• **TASK STATEMENT**
Your task is to output the listing word for word, with pictures excluded.

• **PROVIDED DATA**
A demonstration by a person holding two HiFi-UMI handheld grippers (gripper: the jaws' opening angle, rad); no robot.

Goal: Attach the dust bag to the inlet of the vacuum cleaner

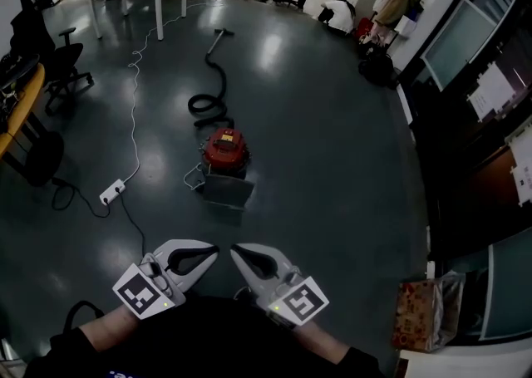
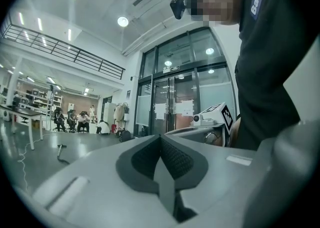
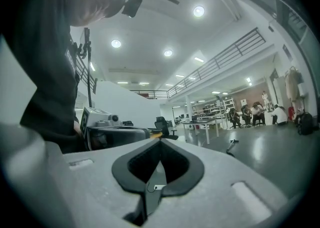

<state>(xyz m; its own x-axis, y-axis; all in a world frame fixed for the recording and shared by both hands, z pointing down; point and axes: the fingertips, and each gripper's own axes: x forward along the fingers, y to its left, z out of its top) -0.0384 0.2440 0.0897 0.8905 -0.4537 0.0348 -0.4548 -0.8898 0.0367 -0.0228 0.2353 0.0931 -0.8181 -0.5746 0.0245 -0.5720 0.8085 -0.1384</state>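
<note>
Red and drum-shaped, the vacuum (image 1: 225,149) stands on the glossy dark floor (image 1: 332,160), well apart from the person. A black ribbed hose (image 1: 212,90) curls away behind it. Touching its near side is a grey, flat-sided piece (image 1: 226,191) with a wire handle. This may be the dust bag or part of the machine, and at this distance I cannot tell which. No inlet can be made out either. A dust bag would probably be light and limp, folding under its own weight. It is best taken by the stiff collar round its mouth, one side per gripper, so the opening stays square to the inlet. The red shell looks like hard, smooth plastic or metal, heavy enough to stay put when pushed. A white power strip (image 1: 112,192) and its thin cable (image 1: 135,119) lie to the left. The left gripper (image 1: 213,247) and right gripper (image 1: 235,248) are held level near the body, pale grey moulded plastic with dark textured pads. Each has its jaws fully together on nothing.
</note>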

• **FINISHED TASK**
A demonstration by a person holding two HiFi-UMI handheld grippers (gripper: the jaws' opening angle, rad); no robot.

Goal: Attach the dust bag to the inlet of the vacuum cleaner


<state>(xyz m; its own x-axis, y-axis; all in a world frame fixed for the recording and shared by both hands, z pointing down; point and axes: the fingertips, and each gripper's own axes: x forward along the fingers, y to its left, z out of its top) -0.0384 0.2440 0.0897 0.8905 -0.4537 0.0348 -0.4548 -0.8898 0.0367 -0.0228 0.2353 0.0931 -0.8181 -0.5746 0.0245 -0.5720 0.8085 -0.1384</state>
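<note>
Red and drum-shaped, the vacuum (image 1: 225,149) stands on the glossy dark floor (image 1: 332,160), well apart from the person. A black ribbed hose (image 1: 212,90) curls away behind it. Touching its near side is a grey, flat-sided piece (image 1: 226,191) with a wire handle. This may be the dust bag or part of the machine, and at this distance I cannot tell which. No inlet can be made out either. A dust bag would probably be light and limp, folding under its own weight. It is best taken by the stiff collar round its mouth, one side per gripper, so the opening stays square to the inlet. The red shell looks like hard, smooth plastic or metal, heavy enough to stay put when pushed. A white power strip (image 1: 112,192) and its thin cable (image 1: 135,119) lie to the left. The left gripper (image 1: 213,247) and right gripper (image 1: 235,248) are held level near the body, pale grey moulded plastic with dark textured pads. Each has its jaws fully together on nothing.
</note>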

The answer has been written out in full.